What does open adoption mean? It is a common question, but the answer is not so simple.
Open adoption takes many different forms and means something different to nearly everyone it touches. For birth mothers and women considering adoption, open adoption means giving their baby the future they want them to have, while also remaining an important part of their child’s life and having the opportunity to watch them grow up.
In this article, learn more about open and semi-open adoption in Kansas City, as well as the many benefits it offers.
What is open adoption?
Every adoption relationship is unique, and there is no single open adoption definition. When someone uses the term “open adoption,” they may be referring to any adoption in which the birth family and adoptive family keep in touch following placement, whether it’s through pictures and letters, phone calls, emails, text messages, visits, or some combination of these.
Adoption relationships can be thought of on a sliding scale, with fully open adoption on one end and closed adoption on the other.
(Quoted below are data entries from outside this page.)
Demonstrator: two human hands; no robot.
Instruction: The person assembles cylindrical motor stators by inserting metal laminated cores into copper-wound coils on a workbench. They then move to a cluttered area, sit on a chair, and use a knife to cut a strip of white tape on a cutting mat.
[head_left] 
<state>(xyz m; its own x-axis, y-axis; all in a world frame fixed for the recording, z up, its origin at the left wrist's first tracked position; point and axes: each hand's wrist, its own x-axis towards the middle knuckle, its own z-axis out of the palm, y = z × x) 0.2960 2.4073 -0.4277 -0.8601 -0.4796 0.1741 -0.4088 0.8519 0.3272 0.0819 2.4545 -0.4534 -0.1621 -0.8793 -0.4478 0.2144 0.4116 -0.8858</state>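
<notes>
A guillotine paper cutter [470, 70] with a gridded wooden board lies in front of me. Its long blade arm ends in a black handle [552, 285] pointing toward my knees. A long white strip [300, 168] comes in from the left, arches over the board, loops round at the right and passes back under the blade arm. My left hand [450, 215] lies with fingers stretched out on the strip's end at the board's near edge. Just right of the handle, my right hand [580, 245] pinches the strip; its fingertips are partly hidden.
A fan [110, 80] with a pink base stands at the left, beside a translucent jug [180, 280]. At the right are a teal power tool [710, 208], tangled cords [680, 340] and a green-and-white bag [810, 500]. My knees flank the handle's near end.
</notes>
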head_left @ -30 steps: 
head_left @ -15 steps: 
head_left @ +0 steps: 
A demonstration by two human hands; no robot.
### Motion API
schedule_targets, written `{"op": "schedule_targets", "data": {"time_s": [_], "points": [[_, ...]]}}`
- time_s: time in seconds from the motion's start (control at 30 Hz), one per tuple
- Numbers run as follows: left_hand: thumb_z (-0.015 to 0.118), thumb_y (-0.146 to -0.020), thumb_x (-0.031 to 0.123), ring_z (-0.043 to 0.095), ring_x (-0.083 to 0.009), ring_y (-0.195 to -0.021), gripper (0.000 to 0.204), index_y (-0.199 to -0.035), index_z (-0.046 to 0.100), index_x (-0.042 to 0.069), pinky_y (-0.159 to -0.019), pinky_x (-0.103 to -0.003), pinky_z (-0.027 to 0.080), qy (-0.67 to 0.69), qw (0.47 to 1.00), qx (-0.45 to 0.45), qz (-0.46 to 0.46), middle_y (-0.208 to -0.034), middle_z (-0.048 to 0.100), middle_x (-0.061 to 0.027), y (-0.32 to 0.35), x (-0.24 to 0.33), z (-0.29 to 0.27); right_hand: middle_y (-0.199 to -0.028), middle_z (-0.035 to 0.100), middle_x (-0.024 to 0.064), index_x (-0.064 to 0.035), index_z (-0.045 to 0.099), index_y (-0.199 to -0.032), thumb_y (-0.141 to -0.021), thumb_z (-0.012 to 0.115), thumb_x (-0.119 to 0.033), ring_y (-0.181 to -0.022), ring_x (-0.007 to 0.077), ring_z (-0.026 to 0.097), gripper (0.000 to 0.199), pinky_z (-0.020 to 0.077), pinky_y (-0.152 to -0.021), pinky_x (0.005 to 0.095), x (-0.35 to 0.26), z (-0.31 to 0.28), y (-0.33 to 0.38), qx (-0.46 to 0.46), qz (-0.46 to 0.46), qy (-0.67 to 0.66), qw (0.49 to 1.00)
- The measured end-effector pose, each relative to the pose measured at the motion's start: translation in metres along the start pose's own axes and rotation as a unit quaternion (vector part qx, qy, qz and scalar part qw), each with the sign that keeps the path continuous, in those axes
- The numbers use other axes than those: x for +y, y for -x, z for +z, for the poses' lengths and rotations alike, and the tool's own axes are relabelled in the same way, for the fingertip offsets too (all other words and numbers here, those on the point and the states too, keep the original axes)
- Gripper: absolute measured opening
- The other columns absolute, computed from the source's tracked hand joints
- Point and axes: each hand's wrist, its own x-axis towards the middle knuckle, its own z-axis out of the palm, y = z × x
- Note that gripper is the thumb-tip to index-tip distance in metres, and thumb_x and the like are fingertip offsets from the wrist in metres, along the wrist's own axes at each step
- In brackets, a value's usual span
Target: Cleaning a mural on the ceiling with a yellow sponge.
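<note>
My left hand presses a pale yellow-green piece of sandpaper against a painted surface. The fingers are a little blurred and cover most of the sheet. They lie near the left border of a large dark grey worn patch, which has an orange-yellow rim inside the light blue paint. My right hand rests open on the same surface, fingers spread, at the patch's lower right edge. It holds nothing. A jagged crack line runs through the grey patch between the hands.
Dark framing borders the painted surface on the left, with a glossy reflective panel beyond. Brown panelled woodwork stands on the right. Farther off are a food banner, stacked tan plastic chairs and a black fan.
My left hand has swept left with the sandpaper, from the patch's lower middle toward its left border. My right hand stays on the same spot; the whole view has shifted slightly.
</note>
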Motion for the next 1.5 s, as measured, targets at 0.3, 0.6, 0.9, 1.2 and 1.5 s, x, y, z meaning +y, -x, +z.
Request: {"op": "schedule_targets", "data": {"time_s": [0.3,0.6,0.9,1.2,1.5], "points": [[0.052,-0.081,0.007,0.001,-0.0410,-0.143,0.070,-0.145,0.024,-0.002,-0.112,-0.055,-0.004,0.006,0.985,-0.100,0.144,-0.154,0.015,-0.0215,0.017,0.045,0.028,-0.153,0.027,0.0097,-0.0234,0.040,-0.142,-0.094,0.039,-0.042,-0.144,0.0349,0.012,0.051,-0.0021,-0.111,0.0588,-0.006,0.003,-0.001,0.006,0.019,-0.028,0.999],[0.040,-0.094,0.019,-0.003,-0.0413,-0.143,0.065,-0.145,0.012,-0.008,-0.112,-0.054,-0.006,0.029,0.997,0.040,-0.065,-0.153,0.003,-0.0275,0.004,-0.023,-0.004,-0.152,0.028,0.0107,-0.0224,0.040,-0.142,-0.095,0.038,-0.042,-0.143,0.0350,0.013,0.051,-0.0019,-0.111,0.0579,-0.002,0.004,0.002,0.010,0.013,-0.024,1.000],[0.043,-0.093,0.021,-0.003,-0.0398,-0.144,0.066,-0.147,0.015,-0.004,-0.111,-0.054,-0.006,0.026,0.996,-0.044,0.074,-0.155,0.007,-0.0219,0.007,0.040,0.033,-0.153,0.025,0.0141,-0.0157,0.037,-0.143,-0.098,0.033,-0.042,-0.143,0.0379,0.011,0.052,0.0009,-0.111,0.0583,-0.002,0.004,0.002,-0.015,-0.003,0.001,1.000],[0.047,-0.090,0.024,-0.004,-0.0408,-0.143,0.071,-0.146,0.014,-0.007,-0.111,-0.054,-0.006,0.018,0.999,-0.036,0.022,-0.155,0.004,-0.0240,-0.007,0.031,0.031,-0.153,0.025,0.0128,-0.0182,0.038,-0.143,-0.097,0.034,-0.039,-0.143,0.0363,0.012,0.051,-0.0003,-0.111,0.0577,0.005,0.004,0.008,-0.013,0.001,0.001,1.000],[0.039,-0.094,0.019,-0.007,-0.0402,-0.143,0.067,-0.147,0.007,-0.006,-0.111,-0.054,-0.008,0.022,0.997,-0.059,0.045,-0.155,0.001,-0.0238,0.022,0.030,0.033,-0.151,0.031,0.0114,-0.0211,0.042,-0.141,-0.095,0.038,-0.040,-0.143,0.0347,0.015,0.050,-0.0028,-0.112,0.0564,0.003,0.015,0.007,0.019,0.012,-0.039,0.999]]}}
The majority of adoptions fall somewhere in between and are considered “semi-open adoption” or “mediated adoption.” These semi-open adoption relationships make up an estimated 90 percent of adoptions today.
Semi-open and open adoption each allow you to maintain a relationship with your child and the adoptive family, but there are a few key differences separating them. To give you a better understanding of open adoption and semi-open adoption, here are some of the defining characteristics of each:
- Open adoption: In fully open adoption, you and the adoptive family may share identifying information, such as last names, home addresses, and personal phone numbers and email addresses. You might engage in phone calls, text messages, video chats, in-person visits, and more.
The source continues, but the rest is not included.